4) POR QUE O AUTOR USA ESTES SÍMBOLOS?
- Para encorajar os cristãos na luta, diz com imagens o que não pode dizer com palavras
claras. Ex: "Vi sete candelabros de ouro e no meio alguém semelhante a um filho de homem, Ele
vestia uma longa túnica, um cinto de ouro..." (Ap 1,12-13) significa para os cristãos o mesmo que
dizer: Jesus é o filho de Deus, Juiz do mundo.
- Para transformar a saudade em esperanças usa figuras do AT que estavam na memória do
povo para apresentar o futuro. Se no passado foi assim, assim será no futuro. O Apocalipse usa 400
vezes o AT.
- Para comunicar ao povo a paz de Deus. O Apocalipse era um consolo para aqueles que
estavam lutando e que não podiam desanimar. Deus é maior.
- Para se defender contra os opressores: não se podia falar abertamente, pois isto seria
demais perigoso. Assim João ataca o Império de forma velada, chama o Império de Besta-fera.
- Para se fazer entender pelas comunidades: para o povo simples uma pintura, um cartaz ou
uma historinha conta mais do que uma carta escrita (Catequese primitiva à base de imagens).
5) O INÍCIO DO LIVRO
João inicia o livro da “Revelação de Jesus Cristo". Ela vem de Deus, é sua palavra. Deve ser
ouvida (1,1-3). Em 1,4-8 João deseja a paz e diz, como nós hoje: "Em nome do Pai, do Filho e do
Espírito santo. Ele, porém, tem outras palavras para isto:
PAI: João diz: “Aquele que era, é e vem” (o passado, o presente e o futuro). Aquele que age
na história. Javé do Êxodo (Ex 3,7-14). Ou seja, o Senhor da história.
FILHO: João diz: “Jesus Cristo, a testemunha fiel, o primogênito dos mortos, o príncipe dos
reis da terra”. Jesus é testemunha de Deus. É primogênito dos mortos, pois ressuscitou. É príncipe,
pois está acima dos reis.
ESPÍRITO SANTO: João diz: "Sete Espíritos”. Espírito é a Ação de Deus na História, e sete
significa a Plenitude, Não são sete espíritos, mas o Espírito de Deus pleno.
6) A VISÃO DE JOÃO - Ap 1,9-20
João teve uma visão na Ilha de Patmos, por causa das perseguições. Ele estava preso ou
foragido. Jesus aparece e ordena: “Escreve...” (1,11).

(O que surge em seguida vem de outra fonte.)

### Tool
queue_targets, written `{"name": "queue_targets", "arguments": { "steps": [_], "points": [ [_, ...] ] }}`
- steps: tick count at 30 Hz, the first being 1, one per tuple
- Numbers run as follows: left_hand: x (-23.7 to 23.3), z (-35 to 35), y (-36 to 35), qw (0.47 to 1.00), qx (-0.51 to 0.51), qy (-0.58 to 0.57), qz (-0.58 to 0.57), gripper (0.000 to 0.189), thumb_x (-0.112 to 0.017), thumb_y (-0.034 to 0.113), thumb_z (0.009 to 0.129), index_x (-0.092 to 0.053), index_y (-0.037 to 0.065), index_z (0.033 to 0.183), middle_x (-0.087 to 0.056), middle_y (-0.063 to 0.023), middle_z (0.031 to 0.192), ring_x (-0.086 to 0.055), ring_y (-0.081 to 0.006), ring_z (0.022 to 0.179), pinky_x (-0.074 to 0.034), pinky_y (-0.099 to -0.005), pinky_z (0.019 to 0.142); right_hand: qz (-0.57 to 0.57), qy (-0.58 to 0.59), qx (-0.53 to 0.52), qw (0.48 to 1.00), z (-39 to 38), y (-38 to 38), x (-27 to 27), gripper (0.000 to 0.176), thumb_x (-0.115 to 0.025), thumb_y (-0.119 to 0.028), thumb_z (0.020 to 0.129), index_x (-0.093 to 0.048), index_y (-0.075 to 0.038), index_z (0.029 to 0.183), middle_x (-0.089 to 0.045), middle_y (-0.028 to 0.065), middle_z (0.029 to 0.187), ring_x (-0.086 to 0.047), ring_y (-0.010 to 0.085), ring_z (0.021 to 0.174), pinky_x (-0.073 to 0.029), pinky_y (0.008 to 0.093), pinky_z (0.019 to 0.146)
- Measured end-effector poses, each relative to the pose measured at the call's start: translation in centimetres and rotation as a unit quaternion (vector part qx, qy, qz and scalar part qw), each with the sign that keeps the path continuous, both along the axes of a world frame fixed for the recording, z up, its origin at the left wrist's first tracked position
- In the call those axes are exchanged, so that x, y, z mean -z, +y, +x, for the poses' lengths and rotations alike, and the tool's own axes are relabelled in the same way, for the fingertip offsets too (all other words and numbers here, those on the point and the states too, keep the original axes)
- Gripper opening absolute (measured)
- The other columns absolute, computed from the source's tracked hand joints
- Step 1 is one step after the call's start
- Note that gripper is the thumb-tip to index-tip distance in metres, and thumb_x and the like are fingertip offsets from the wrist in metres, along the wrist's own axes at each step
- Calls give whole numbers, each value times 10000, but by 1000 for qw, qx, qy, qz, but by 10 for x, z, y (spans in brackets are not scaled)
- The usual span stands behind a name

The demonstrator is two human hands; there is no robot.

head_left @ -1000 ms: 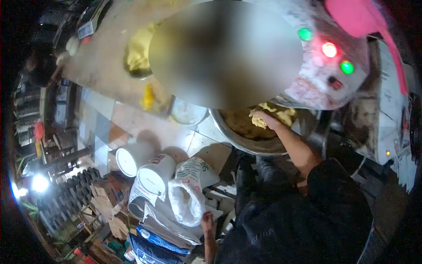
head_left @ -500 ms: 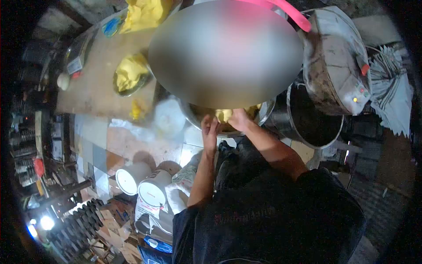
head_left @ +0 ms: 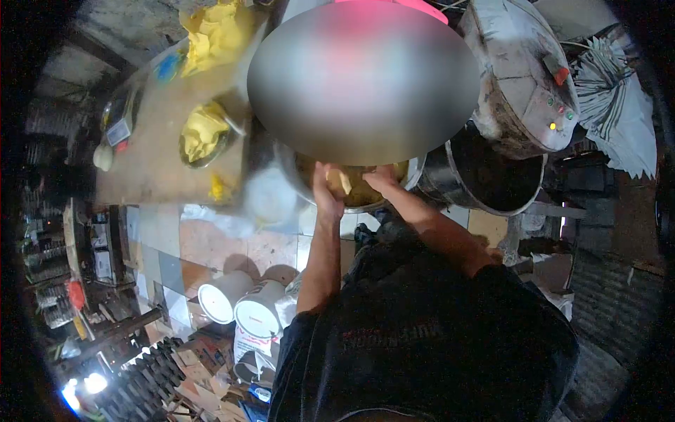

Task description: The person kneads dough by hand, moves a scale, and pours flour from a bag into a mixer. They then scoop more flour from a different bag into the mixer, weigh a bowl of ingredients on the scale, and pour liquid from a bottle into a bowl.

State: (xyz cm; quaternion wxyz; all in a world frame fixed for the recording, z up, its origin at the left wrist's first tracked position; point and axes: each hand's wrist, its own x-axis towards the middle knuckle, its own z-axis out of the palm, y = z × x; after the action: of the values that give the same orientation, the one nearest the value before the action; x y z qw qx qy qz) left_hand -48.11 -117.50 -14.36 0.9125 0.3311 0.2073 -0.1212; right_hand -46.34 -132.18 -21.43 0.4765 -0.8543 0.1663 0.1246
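Leftmost I see a pale tan tabletop [head_left: 151,151], and on it a shallow metal bowl [head_left: 223,153] holding a soft, crumpled yellow mass [head_left: 204,133]. A small bright yellow lump [head_left: 219,187] lies near the table's closer edge. Below in the view, two white lidded plastic buckets [head_left: 258,318] stand side by side on the tiled floor [head_left: 214,243].

Moving right, I come to a wide, silvery metal basin [head_left: 290,184], its far part hidden by a blurred oval. The left hand [head_left: 329,191] reaches in at its left side, palm turned inward, fingers pointing away from the wearer. Against its inner side is a narrow, pale yellow doughy piece [head_left: 344,183], inside the basin's outline. I read its long axis as running mostly away from the wearer, tilted a little: the near end leans right, the far end left, toward the fingers. I cannot tell whether the fingers pinch it or it only rests there.

Just right of it, I see the right hand [head_left: 382,181] over the basin, fingers partly bent and pointing left toward the piece, apart from the left hand. What its fingertips close on, I cannot tell. Farther right is a dark, open metal drum [head_left: 462,184], tilted, its mouth facing right.
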Motion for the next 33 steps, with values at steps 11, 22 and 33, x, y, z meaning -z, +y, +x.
{"name": "queue_targets", "arguments": {
  "steps": [11, 22, 33],
  "points": [
    [17, 3, -12, 883, 50, -89, 458, 575, -220, 493, 892, -455, 66, 1197, -485, -150, 1143, -425, -269, 1053, -265, -380, 950, 584, 152, 200, 772, 5, 37, -53, 292, -504, -366, 844, -548, -113, 983, -573, 41, 898, -547, 176, 850, -464, 332, 735],
    [-6, -4, 49, 820, -32, -131, 557, 403, -373, 338, 901, -564, 11, 1037, -548, -154, 1038, -475, -272, 989, -337, -369, 875, 642, 211, 118, 727, 13, 29, -82, 403, -557, -439, 792, -547, -65, 940, -589, 66, 848, -566, 173, 676, -472, 308, 511],
    [-21, -3, 28, 638, 59, -273, 717, 429, -461, 346, 847, -464, 100, 1199, -423, -175, 1166, -310, -330, 1137, -192, -410, 960, 356, 92, -72, 927, 11, 31, -55, 538, -409, -565, 807, -485, -163, 1156, -469, 55, 1172, -455, 249, 1034, -385, 476, 819]
  ]
}}
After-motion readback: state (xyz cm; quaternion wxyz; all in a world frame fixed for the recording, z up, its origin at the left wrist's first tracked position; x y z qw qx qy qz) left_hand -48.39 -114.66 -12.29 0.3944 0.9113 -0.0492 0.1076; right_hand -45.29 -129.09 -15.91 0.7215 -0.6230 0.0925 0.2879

Esta Visão é como um sonho. Não deve ser tomada ao pé da letra. Mostra a experiência que
João tinha de Jesus. Por meio da imagem da visão ele quer expressar para os seus amigos o que ele
vive: “Com Cristo venceremos”. Usa símbolos que falam: Sete candelabros: Sete comunidades, isto
é, todas as comunidades. O Filho do Homem é Jesus, o Messias. A túnica é o símbolo do sacerdócio
de Jesus. O Cinto de ouro significa que Jesus é rei. Os cabelos brancos significam eternidade. O olhar
com chamas de fogo lembra a ciência divina. Pés de bronze são a firmeza. Rosto como sol lembra a
autoridade.
7) CARTAS ÀS SETE IGREJAS - Ap 2,1-3,22
O número sete significa todas. João nomeia sete comunidades da Ásia menor, mas se dirige
a todas. Nas cartas, João vê os problemas que afligem todas as comunidades (Igrejas) nestes tempos
difíceis de perseguição. Todas as comunidades (Igrejas) precisavam de uma palavra de conforto e
esclarecimento nestes momentos tão difíceis.
1 - Éfeso: dificuldade de sustentar a fé, cansaço, esfriamento, falsos líderes, falsas doutrinas.